EELV, le gouvernement, la majorité et les collectifs unitaires

Publié le par Europe Ecologie-Les Verts Hautes-Pyrénées

 

Mise au point : EELV 65, le gouvernement, la majorité et les collectifs unitaires

 

Notre participation à divers collectifs où la politique du gouvernement actuel est critiquée ou mise en cause pose un problème de clarification de notre position.

Il y a des interrogations légitimes sur le sens de notre présence simultanée dans ces collectifs (Resf, Sortir du Nucléaire, Audit Citoyen de la Dette, Notre Dame Des Landes) et dans la majorité parlementaire et au gouvernement.

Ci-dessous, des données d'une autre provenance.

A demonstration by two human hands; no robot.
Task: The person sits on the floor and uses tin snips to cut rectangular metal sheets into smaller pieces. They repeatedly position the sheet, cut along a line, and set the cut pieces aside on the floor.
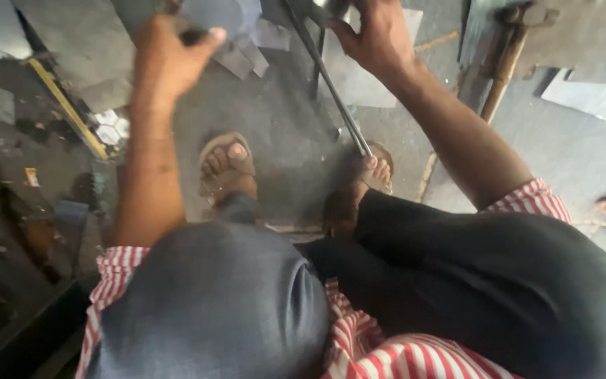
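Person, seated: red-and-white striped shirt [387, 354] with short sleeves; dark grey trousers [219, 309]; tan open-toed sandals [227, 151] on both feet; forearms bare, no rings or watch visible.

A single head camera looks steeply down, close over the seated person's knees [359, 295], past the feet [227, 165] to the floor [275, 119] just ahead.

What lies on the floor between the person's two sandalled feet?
In the head view, only bare grey floor lies between the left foot and the right foot. The long metal shears slant down to the right foot.
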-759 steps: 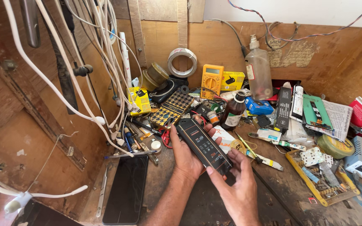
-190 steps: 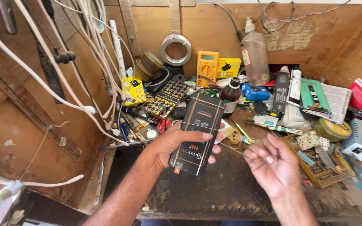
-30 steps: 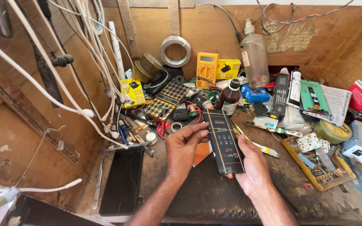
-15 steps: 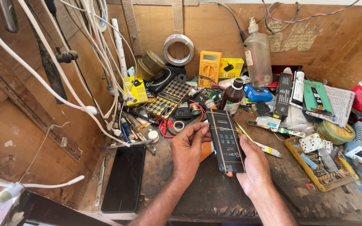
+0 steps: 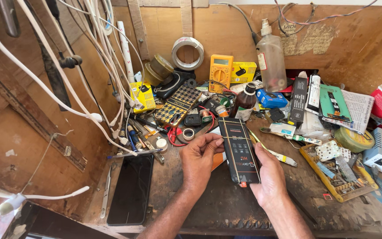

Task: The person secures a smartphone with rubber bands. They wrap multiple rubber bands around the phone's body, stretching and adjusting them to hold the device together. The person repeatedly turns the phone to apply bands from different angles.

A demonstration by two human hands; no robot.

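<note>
Hands [image 5: 200, 159] [image 5: 270, 179] grip black box [image 5: 240, 148] (clutter [image 5: 208, 110] behind, phone [image 5: 131, 188] left).

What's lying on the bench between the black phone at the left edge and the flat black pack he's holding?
In the head view, only the left hand sits between the phone and the black pack; the worn bench around it is bare.

Two bare forearms enter from the lower edge. Left hand [image 5: 198, 160] and right hand [image 5: 269, 179]: no gloves, rings, watch or sleeves visible.
</note>
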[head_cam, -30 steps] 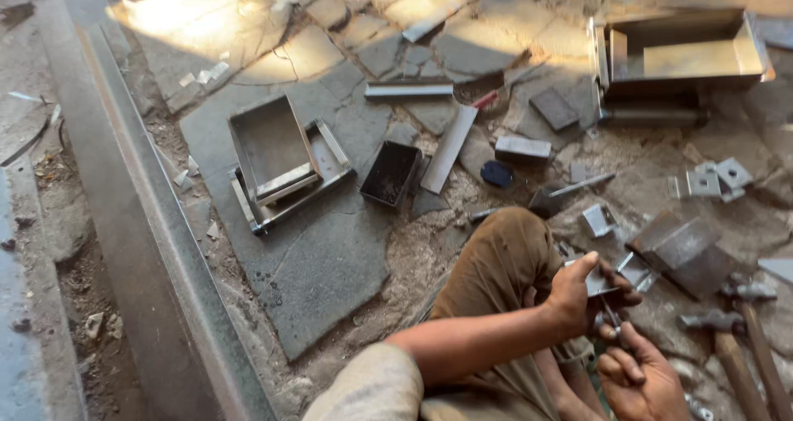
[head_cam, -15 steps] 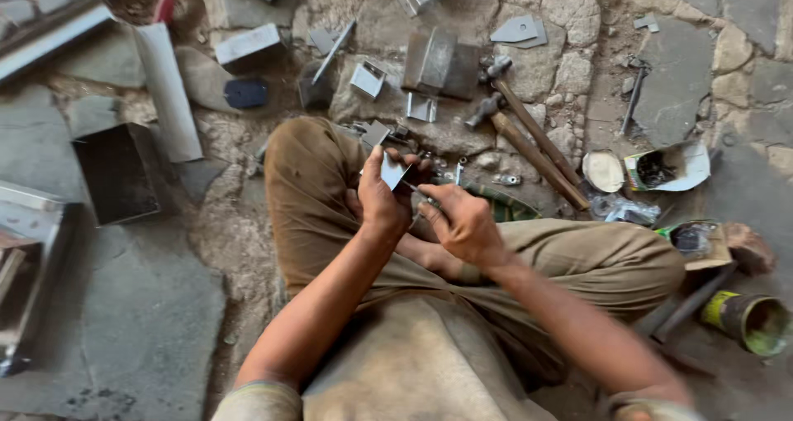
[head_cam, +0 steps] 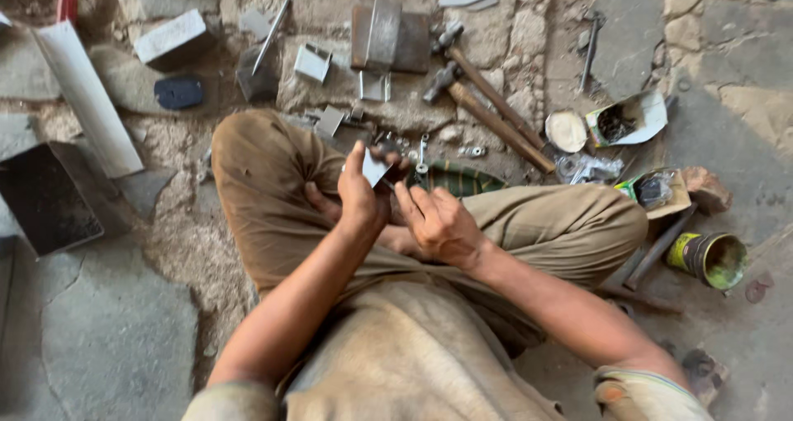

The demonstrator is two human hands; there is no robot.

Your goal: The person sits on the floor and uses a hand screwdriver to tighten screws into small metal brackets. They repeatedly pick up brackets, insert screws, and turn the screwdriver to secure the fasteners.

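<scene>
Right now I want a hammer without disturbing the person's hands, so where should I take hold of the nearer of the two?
Take the nearer hammer by the bare middle of its wooden handle, coming from the far side. The handle lies flat and slanted on the stone, head away from the hands, its lower end close to the round lid.

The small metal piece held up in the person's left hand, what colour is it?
Pale silver-grey, bare metal: the small flat metal piece in the left hand. Seen in the head view.

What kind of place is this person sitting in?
Probably an informal open-air metalworking spot on stone paving. Two hammers lie on the ground among small bent sheet-metal pieces, and the left hand holds a small metal piece while the right hand works at it.
</scene>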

Notre positionnement est le suivant :

Il s'agit de changer les conditions dans lesquelles nous participons au gouvernement, pas d'abattre ce dernier.

Notre positionnement est bien celui décrit par Daniel Cohn-Bendit : "Défendre la majorité de Gauche contre la Droite tout en défendant un projet autonome de transformation écologique (...) Etre simultanément dans la majorité et en dehors -pas contre elle- tout en l'imprégnant des mobilisations sociétales et en l'investissant aussi bien d'initiatives que de propositions." ("Pour supprimer les partis politiques !?" , p 34, Editions Indigène, février 2013).

 

Nous ne croyons donc pas à la stratégie de la dénonciation et du recours incarnée par le Front de Gauche et l'extrême-gauche en général.

 

Pourquoi ? L'Histoire, et un certain bon sens apparemment pas si partagé que cela, nous montrent que la division de la Gauche ne profite qu'à la Droite, voire à l'Extrême-Droite dans certains cas (et il semblerait bien que ce soit aujourd'hui le cas).

 

Sans remonter aux années 1930 et à la politique de dénonciation du social-fascisme (doux nom attribué par les communistes staliniens aux socialistes de l'époque), avec les résultats glorieux que l'on sait en Allemagne, il n'est qu' à regarder ce qui va se passer le 5 mai prochain où deux manifestations simultanées sont appelées à Paris : l'une "pour la 6e République" par le Front de Gauche, l'autre contre le mariage pour tous par "La manif pour tous". Qui va en tirer le plus grand bénéfice ? Qui en sera la principale victime ? Et cela alors même que le Président est engagé dans un bras-de-fer avec ses propres parlementaires sur la question de la déclaration du patrimoine des élus et le non-cumul des mandats. Le débat est bien à l'intérieur de la majorité, pas à l'extérieur. Et c'est bien sur ce débat que nous entendons peser.

 

Il y a une illusion tenace à la "gauche de la gauche" sur la possibilité de construire une majorité sur un programme de rupture avec le PS alors que les conditions de cette majorité n'existent nulle part, ni dans les sondages, ni dans les urnes.

 

Cette divergence trace les limites de notre participation à des collectifs unitaires dont cette "gauche de la gauche" est partie prenante; nous participerons aux mobilisations dont ces collectifs sont l'objet sans cautionner aucune initiative visant à une dénonciation globale de la majorité en place qui ferait le jeu de ses adversaires de Droite et d'Extrême-Droite.

Tel est le sens par exemple de notre absence au meeting organisé le 30 mai par le Collectif Audit Citoyen de la dette 65.